Did Slavery Cause the Civil War? A lecture by George Hoemann
Join us as historian George Hoemann attempts to answer the infamous question, "Did slavery cause the Civil War?"
About the lecture:
Did slavery cause the Civil War? A good question, but who these days asks, and why should we care? Over the years, historians and citizens in general have struggled to understand how the tragedy of civil war could have occurred. At various times, alternative causes have been suggested, including a failure of political wisdom and compromise, competing economic systems, and states’ rights, as well as slavery.
The recent controversy over the presence of monuments and statues commemorating the Confederacy has reminded us that the Civil War – and its cause – remain flash points of interest today, more than 150 years after war’s end.

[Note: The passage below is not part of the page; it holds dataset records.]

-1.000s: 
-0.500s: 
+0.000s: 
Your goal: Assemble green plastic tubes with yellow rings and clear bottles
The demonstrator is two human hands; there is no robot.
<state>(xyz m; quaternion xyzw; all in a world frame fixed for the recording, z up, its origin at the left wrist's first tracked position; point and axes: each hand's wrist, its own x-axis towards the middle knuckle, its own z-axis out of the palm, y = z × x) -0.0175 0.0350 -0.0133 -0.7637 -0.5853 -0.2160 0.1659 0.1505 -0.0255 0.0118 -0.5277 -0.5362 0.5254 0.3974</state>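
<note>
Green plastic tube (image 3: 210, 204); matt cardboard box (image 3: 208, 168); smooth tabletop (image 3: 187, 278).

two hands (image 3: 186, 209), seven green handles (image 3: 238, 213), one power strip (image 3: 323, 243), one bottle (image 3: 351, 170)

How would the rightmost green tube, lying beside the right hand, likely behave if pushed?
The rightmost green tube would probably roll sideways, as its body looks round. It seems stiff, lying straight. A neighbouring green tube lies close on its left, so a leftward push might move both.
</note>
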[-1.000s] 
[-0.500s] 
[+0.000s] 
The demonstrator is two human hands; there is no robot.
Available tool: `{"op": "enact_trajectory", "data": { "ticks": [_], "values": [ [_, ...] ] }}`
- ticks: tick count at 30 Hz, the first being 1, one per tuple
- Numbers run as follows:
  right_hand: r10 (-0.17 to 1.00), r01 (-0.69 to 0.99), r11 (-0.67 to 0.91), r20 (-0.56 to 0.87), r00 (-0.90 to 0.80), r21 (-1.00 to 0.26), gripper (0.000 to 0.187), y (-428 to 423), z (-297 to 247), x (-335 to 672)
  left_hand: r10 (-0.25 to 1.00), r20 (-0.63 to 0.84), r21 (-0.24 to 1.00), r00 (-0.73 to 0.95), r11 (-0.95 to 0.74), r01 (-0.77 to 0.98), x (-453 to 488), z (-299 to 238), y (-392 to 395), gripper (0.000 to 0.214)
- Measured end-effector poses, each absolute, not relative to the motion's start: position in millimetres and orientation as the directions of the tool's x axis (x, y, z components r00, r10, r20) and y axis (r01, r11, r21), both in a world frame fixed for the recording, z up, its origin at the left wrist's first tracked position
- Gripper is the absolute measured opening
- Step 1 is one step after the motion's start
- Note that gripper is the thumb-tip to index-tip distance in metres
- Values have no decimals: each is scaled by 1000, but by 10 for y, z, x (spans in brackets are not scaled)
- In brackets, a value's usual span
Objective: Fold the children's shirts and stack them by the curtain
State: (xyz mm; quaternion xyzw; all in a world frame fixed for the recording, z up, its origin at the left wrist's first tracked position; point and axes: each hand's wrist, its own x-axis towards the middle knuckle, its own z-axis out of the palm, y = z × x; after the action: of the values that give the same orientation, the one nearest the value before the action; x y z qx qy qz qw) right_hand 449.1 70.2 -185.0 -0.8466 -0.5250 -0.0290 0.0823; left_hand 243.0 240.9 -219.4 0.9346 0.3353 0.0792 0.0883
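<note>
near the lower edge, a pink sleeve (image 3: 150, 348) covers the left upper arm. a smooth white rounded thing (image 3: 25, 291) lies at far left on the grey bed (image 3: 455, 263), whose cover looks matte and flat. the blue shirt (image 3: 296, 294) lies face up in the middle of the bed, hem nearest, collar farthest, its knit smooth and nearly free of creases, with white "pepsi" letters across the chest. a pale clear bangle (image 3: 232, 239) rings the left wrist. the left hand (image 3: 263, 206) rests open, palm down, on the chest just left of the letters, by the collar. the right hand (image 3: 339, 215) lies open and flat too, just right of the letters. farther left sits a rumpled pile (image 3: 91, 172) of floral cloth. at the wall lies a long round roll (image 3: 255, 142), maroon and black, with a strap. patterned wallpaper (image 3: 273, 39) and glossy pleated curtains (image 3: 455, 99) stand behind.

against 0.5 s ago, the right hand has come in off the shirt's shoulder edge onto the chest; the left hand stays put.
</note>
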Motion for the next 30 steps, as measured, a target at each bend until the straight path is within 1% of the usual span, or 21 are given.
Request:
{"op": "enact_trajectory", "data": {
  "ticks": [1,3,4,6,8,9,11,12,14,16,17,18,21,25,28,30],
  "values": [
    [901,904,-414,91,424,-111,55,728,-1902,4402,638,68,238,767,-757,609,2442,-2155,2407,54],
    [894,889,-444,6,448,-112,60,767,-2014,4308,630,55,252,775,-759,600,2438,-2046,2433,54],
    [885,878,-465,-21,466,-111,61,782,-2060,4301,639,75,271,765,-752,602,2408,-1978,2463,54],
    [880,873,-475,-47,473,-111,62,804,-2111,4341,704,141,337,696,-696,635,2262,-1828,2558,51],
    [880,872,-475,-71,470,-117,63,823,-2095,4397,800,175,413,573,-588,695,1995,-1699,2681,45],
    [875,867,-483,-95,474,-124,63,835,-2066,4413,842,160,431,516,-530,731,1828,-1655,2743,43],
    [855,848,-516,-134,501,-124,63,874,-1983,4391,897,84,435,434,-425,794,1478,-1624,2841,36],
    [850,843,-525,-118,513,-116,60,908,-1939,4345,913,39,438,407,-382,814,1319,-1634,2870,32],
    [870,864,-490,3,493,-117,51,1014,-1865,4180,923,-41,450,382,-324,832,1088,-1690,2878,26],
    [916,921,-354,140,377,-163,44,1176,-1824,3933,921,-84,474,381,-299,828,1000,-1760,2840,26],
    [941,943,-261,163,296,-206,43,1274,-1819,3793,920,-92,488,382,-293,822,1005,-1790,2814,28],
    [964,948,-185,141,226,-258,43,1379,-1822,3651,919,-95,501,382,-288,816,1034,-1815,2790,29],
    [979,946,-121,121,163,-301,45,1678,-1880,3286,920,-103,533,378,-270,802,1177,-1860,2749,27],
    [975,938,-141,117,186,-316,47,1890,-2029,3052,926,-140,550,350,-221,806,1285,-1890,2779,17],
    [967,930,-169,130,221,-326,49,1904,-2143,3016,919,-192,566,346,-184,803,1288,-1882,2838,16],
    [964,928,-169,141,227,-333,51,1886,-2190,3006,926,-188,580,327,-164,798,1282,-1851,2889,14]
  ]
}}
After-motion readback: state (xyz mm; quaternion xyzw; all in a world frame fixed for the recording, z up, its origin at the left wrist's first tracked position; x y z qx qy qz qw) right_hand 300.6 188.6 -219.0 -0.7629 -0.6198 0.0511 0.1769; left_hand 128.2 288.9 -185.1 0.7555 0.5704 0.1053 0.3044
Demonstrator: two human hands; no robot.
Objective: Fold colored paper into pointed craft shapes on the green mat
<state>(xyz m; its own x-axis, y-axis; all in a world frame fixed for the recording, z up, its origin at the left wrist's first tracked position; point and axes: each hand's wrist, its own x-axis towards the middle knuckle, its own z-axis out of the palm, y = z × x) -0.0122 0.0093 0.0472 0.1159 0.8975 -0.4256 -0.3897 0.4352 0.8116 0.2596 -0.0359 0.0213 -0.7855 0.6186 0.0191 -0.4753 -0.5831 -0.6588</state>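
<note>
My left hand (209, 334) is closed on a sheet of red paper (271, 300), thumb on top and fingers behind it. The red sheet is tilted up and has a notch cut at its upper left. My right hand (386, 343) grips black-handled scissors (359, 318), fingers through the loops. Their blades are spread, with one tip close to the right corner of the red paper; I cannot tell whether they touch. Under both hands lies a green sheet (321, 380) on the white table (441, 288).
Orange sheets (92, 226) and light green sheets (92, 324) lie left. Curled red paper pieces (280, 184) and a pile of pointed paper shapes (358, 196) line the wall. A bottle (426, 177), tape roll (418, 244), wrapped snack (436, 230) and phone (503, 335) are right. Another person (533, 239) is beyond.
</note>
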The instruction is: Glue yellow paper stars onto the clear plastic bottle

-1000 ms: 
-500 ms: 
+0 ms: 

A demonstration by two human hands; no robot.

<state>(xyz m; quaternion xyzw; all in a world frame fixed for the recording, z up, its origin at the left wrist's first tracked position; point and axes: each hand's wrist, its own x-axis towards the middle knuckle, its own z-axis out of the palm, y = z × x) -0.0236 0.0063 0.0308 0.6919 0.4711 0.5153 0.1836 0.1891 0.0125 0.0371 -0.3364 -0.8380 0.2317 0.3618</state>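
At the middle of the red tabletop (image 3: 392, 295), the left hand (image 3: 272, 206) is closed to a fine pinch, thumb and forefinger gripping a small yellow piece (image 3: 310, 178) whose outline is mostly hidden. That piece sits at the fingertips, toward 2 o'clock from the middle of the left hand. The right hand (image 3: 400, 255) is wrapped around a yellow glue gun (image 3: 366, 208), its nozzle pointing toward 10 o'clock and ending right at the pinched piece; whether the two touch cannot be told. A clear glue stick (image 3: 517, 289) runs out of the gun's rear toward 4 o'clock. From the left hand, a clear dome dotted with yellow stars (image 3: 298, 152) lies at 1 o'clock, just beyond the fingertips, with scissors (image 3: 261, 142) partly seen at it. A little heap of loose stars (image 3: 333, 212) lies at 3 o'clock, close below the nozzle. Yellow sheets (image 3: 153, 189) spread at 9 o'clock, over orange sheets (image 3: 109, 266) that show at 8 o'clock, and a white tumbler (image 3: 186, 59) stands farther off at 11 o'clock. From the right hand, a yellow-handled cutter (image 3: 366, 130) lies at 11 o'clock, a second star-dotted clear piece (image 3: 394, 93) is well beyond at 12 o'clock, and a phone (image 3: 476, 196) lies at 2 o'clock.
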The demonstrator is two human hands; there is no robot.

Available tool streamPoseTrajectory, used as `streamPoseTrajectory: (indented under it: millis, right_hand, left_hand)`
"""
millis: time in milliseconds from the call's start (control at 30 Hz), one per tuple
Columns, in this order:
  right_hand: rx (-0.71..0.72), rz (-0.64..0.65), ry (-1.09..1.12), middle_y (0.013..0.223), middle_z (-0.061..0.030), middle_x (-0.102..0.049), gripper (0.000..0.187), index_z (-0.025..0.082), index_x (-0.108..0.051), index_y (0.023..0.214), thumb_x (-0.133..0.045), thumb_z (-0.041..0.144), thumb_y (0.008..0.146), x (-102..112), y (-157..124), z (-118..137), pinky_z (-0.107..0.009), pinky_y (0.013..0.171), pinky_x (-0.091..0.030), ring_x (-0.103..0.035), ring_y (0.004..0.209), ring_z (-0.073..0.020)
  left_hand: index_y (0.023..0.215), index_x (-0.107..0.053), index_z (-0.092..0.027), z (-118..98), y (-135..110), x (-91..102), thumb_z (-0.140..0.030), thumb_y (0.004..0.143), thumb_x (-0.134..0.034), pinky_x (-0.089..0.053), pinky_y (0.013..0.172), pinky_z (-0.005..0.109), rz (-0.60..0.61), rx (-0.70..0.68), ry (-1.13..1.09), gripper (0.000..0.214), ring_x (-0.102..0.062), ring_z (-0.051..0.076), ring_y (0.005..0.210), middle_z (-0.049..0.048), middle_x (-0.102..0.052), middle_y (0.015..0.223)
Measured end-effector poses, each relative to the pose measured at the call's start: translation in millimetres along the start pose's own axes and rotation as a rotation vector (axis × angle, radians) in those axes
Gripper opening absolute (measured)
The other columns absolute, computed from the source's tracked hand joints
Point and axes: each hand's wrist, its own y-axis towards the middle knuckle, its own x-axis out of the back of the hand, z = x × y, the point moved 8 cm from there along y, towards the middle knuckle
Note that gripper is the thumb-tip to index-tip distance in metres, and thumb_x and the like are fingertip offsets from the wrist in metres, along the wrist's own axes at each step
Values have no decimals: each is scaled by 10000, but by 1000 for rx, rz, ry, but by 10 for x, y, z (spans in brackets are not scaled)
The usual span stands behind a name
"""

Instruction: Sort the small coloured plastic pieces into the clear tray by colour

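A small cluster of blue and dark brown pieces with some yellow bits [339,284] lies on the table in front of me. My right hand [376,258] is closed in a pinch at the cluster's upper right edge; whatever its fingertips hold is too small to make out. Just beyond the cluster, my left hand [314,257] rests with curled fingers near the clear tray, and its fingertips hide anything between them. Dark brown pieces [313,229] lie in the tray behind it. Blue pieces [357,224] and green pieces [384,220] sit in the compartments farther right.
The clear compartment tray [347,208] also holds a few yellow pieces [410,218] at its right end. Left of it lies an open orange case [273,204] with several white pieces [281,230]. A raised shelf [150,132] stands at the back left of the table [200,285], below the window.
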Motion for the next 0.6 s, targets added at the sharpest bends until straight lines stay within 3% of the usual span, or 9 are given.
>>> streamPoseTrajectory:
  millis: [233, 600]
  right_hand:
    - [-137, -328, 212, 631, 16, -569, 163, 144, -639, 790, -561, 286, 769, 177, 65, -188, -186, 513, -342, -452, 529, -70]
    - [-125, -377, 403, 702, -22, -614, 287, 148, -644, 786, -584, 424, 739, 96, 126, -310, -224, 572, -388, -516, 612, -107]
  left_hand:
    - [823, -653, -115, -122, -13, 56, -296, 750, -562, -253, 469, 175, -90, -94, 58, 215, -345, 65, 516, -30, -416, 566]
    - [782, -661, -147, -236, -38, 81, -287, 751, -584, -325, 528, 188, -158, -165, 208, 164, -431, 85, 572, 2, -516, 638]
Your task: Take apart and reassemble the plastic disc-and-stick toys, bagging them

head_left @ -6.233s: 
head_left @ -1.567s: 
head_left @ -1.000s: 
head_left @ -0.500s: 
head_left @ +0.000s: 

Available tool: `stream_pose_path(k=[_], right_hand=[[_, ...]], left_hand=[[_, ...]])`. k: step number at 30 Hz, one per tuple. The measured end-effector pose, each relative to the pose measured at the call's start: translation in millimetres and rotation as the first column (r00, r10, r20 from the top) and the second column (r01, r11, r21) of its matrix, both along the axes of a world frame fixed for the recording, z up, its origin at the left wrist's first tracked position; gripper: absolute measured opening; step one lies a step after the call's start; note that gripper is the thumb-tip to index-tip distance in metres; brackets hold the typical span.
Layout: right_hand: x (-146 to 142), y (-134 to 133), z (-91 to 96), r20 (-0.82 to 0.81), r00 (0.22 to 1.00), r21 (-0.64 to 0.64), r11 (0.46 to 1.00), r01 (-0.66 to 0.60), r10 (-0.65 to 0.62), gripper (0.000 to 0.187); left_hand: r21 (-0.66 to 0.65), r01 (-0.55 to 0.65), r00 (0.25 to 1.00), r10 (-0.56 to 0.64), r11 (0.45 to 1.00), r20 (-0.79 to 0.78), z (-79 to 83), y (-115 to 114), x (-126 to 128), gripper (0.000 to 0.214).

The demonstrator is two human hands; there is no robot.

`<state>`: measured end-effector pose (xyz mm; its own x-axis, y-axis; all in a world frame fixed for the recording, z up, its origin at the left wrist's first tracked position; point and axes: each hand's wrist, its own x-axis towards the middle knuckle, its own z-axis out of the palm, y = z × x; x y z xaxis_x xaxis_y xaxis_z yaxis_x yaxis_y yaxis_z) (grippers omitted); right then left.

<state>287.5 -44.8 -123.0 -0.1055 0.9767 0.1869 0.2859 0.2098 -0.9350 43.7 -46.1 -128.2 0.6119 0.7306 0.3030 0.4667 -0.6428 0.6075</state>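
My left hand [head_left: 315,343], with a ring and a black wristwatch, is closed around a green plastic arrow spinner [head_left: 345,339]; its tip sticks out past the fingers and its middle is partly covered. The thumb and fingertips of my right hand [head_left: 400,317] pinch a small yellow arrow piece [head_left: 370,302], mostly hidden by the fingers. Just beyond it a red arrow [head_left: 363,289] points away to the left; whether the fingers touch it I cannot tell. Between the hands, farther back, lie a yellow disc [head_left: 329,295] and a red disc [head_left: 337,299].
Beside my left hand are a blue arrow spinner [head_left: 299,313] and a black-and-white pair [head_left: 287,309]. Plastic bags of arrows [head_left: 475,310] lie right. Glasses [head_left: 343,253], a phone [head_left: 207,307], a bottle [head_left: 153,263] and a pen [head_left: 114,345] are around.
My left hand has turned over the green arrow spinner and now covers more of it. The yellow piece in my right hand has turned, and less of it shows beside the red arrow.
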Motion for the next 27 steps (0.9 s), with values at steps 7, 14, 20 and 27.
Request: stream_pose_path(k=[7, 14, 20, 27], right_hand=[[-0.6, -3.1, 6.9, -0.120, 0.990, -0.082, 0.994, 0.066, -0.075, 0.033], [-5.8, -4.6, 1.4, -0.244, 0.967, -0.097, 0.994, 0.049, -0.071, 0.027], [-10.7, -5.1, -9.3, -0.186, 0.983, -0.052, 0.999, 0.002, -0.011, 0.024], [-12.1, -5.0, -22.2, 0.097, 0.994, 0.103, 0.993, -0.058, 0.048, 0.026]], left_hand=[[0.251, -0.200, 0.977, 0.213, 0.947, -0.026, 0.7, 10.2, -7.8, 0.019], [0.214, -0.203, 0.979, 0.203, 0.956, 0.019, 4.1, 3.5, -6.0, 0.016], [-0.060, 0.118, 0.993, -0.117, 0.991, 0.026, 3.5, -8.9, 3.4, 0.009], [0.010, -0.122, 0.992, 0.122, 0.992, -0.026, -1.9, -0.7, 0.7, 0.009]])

This talk will explore the political events and decisions during the first half of the nineteenth century that culminated in the four years that we know as the American Civil War, by far the bloodiest struggle the nation has ever experienced.
This lecture is part of the Curtis Laws Wilson Library's "Impressions of the Civil War in the West" summer exhibition. For more information about this event and the rest, visit: http://libguides.mst.edu/summerart2018
About George Hoemann:
George H. Hoemann, formerly Assistant Dean for Distance Education at the University of Tennessee, Knoxville, holds degrees in U.S. history from Drake University (BA, 1974) and Rice University (MA, 1978, PhD, 1982), as well as the MSLS from the University of Tennessee (1995). At Rice he studied U.S. Constitutional-Legal history focusing on the constitutional and political aspects of the American Civil War, finishing with his dissertation, “What God Hath Wrought: The Embodiment of Freedom in the Thirteenth Amendment.” Subsequently, Hoemann served as Assistant Editor for the Papers of John Marshall (The College of William & Mary), the Papers of Thomas Jefferson (Princeton University) and as Associate Editor of the Papers of Andrew Jackson (The University of Tennessee, Knoxville). He retired from Quincy University in 2014.